Forest plot of effect sizes (A) and bar charts of C indices (B), comparing LVWT indices to predict CV endpoints. After adjusting for CV risk factors and established CMR biomarkers in Model 4, all three LVWT indices were strongly associated with arrhythmia events, but only MadWT remained predictive of MACE, HF, stroke and CV death (P < 0.05). Accordingly, the overall discriminative ability of Model 4 for arrhythmia was improved by MadWT, MaxWT, and MeanWT, for MACE by MadWT and MaxWT and for stroke and CV death only MadWT (△C-index P < 0.05). ^†Filled vs. unfilled marker indicates P < 0.05 vs. ≥0.05. CI, confidence interval; CMR, cardiovascular magnetic resonance imaging; CV, cardiovascular; HF, heart failure; LVWT, left ventricular wall thickness; MACE, major adverse cardiovascular event; MadWT, mean absolute deviation of maximum segmental wall thickness; MaxWT, maximum end-diastolic wall thickness; MeanWT, mean end-diastolic wall thickness.

Figure 3

Grouped bar charts, comparing CMR-derived WT, volume and functional parameters by hypertension status and PA level. In PSM cohorts, WT indices MadWT, MaxWT, MeanWT and volumetric parameters LVEDVi, LVMi, LVMVR, LVEF, but not GLS and native T1 were significantly different between hypertensive and non-hypertensive participants.

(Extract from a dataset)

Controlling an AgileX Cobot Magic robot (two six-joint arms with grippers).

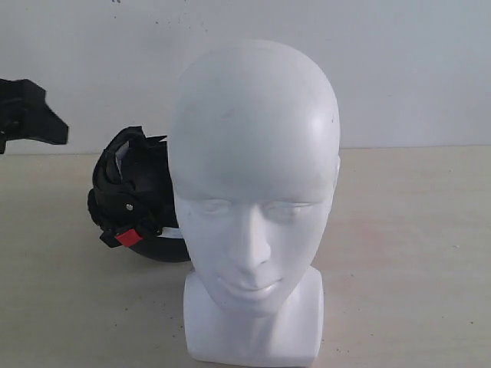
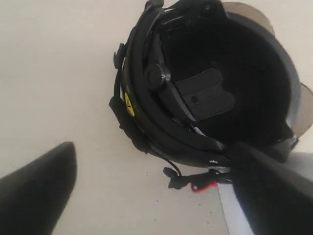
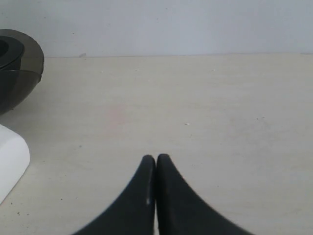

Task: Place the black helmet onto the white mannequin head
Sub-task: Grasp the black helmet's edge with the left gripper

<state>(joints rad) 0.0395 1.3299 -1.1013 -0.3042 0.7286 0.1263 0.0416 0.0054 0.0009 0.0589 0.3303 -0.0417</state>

In the top 1% most physically active by vigorous MET-min/week (Panel A) as well as mean acceleration vector (Panel B), only MadWT was consistently at least nominally significantly different between hypertensive and non-hypertensive groups with no overlap of their 95% CIs. *Bonferroni-corrected P < 0.006. **Bonferroni-corrected P < 0.0001. CI, confidence interval; CMR, cardiovascular magnetic resonance imaging; GLS, global longitudinal strain; LVEDVi, indexed left ventricular end-diastolic volume; LVEF, left ventricular ejection fraction; LVMi, indexed left ventricular mass; LVMVR, left ventricular mass to volume ratio; MadWT, mean absolute deviation of maximum segmental wall thickness; MaxWT, maximum end-diastolic wall thickness; MeanWT, mean end-diastolic wall thickness; MET, metabolic equivalent of task; PA, physical activity; WT, wall thickness.